Однако именно тогда, в 1980-е, концептуализм [13] начал давать принципиально новые эстетические результаты: многие важные тексты Всеволода Некрасова, Дмитрия Александровича Пригова и Льва Рубинштейна написаны именно тогда, тогда же созданы важные произведения концептуалистов-художников (Эрика Булатова, Олега Васильева, Ильи Кабакова, Виктора Пивоварова, Никиты Алексеева, Игоря Макаревича и др.) — и тогда же как писатель сформировался Сорокин, до этого, в 70-е годы работавший в изобразительном искусстве (впрочем, эту работу Сорокин продолжал и в последующие годы, вплоть до относительно недавнего времени). Во второй половине те же 80-х сформировалось второе, “младшее” поколение концептуалистов — в первую очередь авторы, вошедшие в литературно-художественную группу “Медицинская Герменевтика” (“МГ”): Павел Пепперштейн, Сергей Ануфриев, Юрий Лейдерман [14] и другие — достаточно сильно изменившие представления о концептуалистской эстетике.
Если считать описанные М.Айзенбергом разговоры первым итогом концептуализма, то второй раз он кончился в конце 80-х — начале 90-х. Тогда на волне перестройки прошло довольно много художественных выставок, поставивших вопрос о превращении концептуализма в “большой стиль”, легко воспроизводимую художественную идеологию и т.п. Однако для широкой публики, которая до того не знала о неофициальном российском искусстве, концептуализм только тогда появился: тогда началась и широкая известность Пригова и Рубинштейна, и выступления группы “ЕПС” — и тогда же обнаружилось, что концептуализм замечен читателями и зрителями несколько избирательно, что при популяризации концептуализма “потерялись” несколько принципиальных авторов, которые, хотя и остались в тени, продолжали активно работать и в дальнейшем [15] — в литературе это, например, Михаил Сухотин.

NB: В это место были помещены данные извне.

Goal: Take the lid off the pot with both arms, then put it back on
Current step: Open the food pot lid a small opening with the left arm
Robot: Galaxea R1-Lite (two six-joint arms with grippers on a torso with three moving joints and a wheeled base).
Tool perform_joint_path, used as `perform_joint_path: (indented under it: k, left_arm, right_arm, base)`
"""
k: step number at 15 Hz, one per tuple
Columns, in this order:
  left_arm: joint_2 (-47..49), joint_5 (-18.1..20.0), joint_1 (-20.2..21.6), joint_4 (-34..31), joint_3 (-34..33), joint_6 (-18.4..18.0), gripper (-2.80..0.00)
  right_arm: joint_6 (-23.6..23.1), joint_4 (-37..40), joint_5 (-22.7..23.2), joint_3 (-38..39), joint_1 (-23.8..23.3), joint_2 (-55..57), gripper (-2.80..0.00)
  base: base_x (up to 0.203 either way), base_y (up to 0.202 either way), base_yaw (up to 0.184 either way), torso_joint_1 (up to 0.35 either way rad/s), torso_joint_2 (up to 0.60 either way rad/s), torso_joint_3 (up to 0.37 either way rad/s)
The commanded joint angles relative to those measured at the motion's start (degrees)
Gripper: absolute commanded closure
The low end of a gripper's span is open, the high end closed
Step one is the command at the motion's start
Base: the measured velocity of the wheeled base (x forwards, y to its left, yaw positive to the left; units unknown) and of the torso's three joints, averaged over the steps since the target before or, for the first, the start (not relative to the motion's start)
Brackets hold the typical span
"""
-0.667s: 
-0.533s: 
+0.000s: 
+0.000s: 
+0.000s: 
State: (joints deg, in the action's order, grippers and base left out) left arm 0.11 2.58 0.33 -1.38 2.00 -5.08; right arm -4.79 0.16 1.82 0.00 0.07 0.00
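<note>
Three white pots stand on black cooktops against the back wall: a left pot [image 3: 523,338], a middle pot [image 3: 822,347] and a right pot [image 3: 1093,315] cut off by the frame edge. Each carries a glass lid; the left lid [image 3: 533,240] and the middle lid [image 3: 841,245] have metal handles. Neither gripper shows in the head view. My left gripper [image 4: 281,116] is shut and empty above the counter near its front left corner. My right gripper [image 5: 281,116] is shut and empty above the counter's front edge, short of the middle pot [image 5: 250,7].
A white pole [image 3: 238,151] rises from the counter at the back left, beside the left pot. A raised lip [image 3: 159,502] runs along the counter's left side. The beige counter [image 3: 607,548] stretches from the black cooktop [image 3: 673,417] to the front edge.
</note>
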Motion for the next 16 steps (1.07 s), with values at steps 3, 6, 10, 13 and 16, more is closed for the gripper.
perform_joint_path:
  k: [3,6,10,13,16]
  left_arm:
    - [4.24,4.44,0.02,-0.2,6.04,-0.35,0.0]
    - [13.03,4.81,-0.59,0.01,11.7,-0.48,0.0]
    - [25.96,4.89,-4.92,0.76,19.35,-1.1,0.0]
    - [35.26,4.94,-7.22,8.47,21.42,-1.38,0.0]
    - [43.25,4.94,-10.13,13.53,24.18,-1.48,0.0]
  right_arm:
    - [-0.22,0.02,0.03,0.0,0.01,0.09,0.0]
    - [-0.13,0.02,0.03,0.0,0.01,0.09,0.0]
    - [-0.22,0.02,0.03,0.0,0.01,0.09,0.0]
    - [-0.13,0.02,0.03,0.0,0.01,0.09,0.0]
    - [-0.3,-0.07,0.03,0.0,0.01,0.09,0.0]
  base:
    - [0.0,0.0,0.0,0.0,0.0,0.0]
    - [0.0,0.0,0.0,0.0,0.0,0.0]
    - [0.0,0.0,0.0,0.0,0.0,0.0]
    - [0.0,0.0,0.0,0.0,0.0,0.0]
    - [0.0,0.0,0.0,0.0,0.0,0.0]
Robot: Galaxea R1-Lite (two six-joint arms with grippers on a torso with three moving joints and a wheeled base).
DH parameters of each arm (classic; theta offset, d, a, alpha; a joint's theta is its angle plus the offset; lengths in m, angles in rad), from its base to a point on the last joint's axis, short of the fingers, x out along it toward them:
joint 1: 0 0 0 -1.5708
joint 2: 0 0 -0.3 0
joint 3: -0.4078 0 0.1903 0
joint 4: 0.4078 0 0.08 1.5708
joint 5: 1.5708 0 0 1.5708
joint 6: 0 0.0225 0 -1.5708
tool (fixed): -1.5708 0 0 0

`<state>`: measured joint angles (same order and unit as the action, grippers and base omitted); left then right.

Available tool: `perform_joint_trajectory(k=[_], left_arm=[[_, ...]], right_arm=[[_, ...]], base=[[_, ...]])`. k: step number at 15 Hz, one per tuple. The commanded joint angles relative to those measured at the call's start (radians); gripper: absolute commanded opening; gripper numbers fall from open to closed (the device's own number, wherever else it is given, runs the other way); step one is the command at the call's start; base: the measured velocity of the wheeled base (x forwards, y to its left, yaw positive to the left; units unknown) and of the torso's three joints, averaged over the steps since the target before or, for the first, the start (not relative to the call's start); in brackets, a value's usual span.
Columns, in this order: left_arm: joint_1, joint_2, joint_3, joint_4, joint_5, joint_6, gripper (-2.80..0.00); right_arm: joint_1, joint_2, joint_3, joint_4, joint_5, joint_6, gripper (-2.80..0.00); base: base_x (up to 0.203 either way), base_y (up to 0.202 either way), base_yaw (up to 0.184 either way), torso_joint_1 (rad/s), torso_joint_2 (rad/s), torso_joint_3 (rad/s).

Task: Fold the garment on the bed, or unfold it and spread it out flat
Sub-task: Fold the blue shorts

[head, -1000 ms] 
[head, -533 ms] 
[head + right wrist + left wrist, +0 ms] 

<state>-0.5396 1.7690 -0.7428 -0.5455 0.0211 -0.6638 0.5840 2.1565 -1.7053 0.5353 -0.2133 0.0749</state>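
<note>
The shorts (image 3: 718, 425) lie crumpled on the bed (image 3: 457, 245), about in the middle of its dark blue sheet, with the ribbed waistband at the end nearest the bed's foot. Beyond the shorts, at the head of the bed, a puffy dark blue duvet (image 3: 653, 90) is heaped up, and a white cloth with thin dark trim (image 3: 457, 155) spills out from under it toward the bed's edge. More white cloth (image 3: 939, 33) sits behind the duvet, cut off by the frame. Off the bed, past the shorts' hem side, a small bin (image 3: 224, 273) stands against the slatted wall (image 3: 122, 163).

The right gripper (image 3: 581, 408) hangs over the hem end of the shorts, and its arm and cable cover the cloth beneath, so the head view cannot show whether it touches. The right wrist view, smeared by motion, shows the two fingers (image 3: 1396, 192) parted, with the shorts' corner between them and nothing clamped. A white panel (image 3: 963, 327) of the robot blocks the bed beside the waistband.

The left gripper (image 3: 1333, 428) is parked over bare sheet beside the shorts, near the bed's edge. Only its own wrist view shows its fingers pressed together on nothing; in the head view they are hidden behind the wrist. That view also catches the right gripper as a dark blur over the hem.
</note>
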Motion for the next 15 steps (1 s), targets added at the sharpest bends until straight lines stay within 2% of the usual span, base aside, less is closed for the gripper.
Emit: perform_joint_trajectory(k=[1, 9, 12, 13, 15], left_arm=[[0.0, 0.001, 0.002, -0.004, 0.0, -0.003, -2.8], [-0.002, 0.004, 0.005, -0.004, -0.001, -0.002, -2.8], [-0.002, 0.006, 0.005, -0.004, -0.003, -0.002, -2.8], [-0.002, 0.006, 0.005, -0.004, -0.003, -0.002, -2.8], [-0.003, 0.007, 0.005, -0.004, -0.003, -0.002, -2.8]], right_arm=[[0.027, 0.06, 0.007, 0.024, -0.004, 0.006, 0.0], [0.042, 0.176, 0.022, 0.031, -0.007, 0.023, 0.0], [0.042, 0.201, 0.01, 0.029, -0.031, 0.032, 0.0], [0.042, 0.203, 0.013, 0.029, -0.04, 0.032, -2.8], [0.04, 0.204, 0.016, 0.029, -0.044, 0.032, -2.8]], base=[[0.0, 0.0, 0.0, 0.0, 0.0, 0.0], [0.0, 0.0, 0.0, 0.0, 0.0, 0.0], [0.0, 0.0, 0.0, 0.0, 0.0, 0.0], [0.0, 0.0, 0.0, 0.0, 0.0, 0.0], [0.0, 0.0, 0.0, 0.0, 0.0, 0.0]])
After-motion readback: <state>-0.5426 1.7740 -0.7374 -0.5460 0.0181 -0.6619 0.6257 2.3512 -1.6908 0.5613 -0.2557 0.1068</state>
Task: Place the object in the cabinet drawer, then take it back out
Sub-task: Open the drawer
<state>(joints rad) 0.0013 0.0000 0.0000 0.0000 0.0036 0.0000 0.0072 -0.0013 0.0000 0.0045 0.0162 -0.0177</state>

Третий раз концептуализм кончился в середине 90-х, когда широкие круги гуманитарно-ориентированных читателей и зрителей постепенно перестали интересоваться тематикой, открытой классическим концептуализмом — а именно, критическим пересмотром отношений между человеком и отчужденными языками — художественными, исторически значимыми и бытовыми, повседневными. И, хотя именно во второй половине 90-х “медгерменевт” Павел Пепперштейн стал регулярно публикуемым автором — это был уже переход в несколько иное социокультурное состояние: в деятельности “медгерменевтов” новых читателей интересовал не столько непосредственно концептуалистский уровень проблематики, сколько (развитые на его основе) психоделический и “неомифологический”.
Проблема в том, что реакцию на три [16] финала концептуализма можно всякий раз назвать постконцептуализмом. При том, что реакция все три раза была разная и осуществляли ее разные авторы.
(С историко-литературной точки зрения здесь возможно провести аналогию с эволюцией русского символизма, который тоже перешел в новое состояние не через один, а через несколько кризисов. Как известно, о кризисе символизма написало сразу несколько авторов в 1909 г., и в начале 1910-х годов возникли два важнейших постсимволистских движения — футуризм и акмеизм. Однако “именно после того, как было публично объявлено о его “кризисе”, символизм обрел второе дыхание” (Жорж Нива [17]) — и следующий этап в его развитии продолжался до конца 1910-х — начала 1920-х гг.)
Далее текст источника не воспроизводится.